_What the task requires_
Without any of its pictures, the listing below should be output exactly.

_Dataset section_
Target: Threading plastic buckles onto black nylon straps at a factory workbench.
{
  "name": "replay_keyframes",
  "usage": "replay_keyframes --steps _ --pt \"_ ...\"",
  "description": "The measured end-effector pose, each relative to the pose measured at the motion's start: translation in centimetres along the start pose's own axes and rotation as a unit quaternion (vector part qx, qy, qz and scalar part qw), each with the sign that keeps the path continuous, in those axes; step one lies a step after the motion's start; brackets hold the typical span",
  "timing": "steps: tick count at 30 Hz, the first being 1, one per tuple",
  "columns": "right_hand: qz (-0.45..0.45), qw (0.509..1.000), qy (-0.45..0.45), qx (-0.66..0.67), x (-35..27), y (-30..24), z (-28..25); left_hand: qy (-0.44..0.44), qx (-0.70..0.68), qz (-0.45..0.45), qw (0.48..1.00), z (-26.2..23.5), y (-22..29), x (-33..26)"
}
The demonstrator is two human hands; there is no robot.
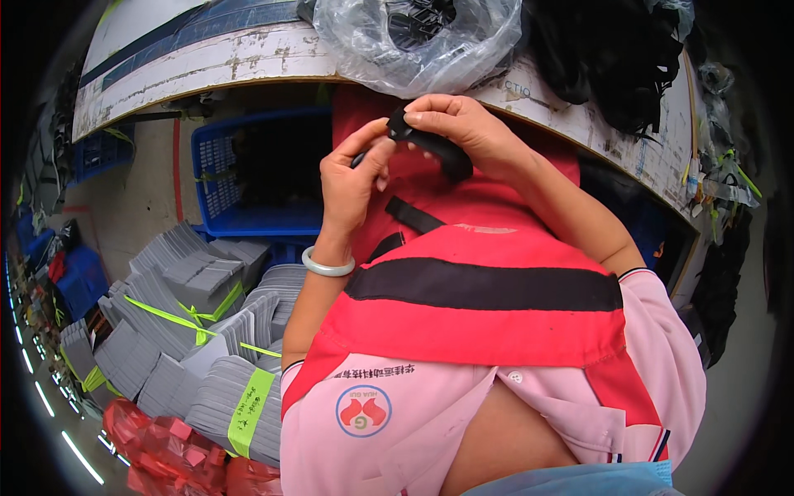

_Exercise answer_
Target: Threading plastic buckles onto black nylon straps at a factory workbench.
{
  "name": "replay_keyframes",
  "usage": "replay_keyframes --steps _ --pt \"_ ...\"",
  "description": "The measured end-effector pose, each relative to the pose measured at the motion's start: translation in centimetres along the start pose's own axes and rotation as a unit quaternion (vector part qx, qy, qz and scalar part qw), each with the sign that keeps the path continuous, in those axes; step one lies a step after the motion's start; brackets hold the typical span",
  "timing": "steps: tick count at 30 Hz, the first being 1, one per tuple",
  "columns": "right_hand: qz (-0.45..0.45), qw (0.509..1.000), qy (-0.45..0.45), qx (-0.66..0.67), x (-35..27), y (-30..24), z (-28..25); left_hand: qy (-0.44..0.44), qx (-0.70..0.68), qz (-0.45..0.45), qw (0.48..1.00), z (-26.2..23.5), y (-22..29), x (-33..26)"
}
The demonstrator is two human hands; there is no robot.

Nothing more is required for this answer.